**Task description:** When you write out the listing, keep each word exactly as it stands but include none of its images.

**Source data:**
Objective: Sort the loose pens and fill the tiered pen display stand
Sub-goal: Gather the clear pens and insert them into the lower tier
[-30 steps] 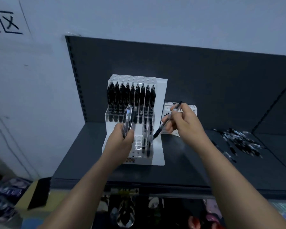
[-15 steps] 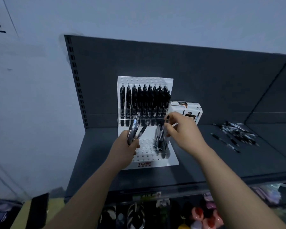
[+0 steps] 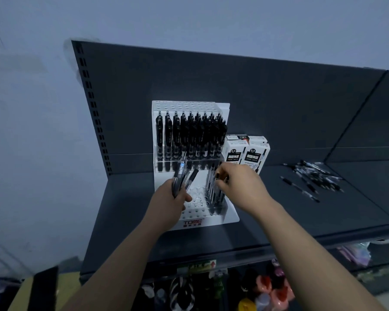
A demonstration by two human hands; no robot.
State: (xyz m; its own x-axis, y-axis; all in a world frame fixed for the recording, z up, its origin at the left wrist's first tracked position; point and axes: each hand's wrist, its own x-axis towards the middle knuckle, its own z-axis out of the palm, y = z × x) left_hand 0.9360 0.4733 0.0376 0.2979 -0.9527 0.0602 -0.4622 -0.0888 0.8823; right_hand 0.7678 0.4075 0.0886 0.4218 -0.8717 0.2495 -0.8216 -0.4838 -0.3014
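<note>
The dark grey metal shelf [image 3: 279,218] carries the white perforated tiered display stand [image 3: 232,213], its upper tier full of black pens [image 3: 190,135]. A loose heap of black pens [image 3: 317,177] lies well to the right. The left hand [image 3: 167,202] grips a bundle of dark pens [image 3: 180,176]. The right hand [image 3: 241,187] pinches a clear-barrelled pen [image 3: 215,196] standing in the lower tier.

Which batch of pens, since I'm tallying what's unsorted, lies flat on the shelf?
The loose pile right of the white boxes; the others stand in the display stand or sit gripped in the left hand.
</note>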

**Response to this task:**
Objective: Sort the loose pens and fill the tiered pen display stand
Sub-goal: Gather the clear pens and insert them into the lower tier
[-30 steps] 
[-15 steps] 
[+0 steps] 
A demonstration by two human hands; no robot.
State: (xyz m; its own x-axis, y-axis; all in a world frame fixed for the recording, z up, its origin at the left wrist's first tracked position; point and axes: each hand's wrist, its own x-axis towards the middle knuckle, its own z-axis out of the palm, y = z × x) left_hand 0.9360 0.4733 0.0376 0.2979 -0.9527 0.0602 -0.4622 -0.0888 0.8823; right_hand 0.7678 0.4075 0.0886 0.4218 -0.8717 0.2495 -0.8216 -0.4838 -0.3014
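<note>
The dark grey metal shelf [image 3: 279,218] carries the white perforated tiered display stand [image 3: 232,213], its upper tier full of black pens [image 3: 190,135]. A loose heap of black pens [image 3: 317,177] lies well to the right. The left hand [image 3: 167,202] grips a bundle of dark pens [image 3: 180,176]. The right hand [image 3: 241,187] pinches a clear-barrelled pen [image 3: 215,196] standing in the lower tier.

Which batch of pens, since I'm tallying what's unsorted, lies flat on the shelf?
The loose pile right of the white boxes; the others stand in the display stand or sit gripped in the left hand.
</note>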

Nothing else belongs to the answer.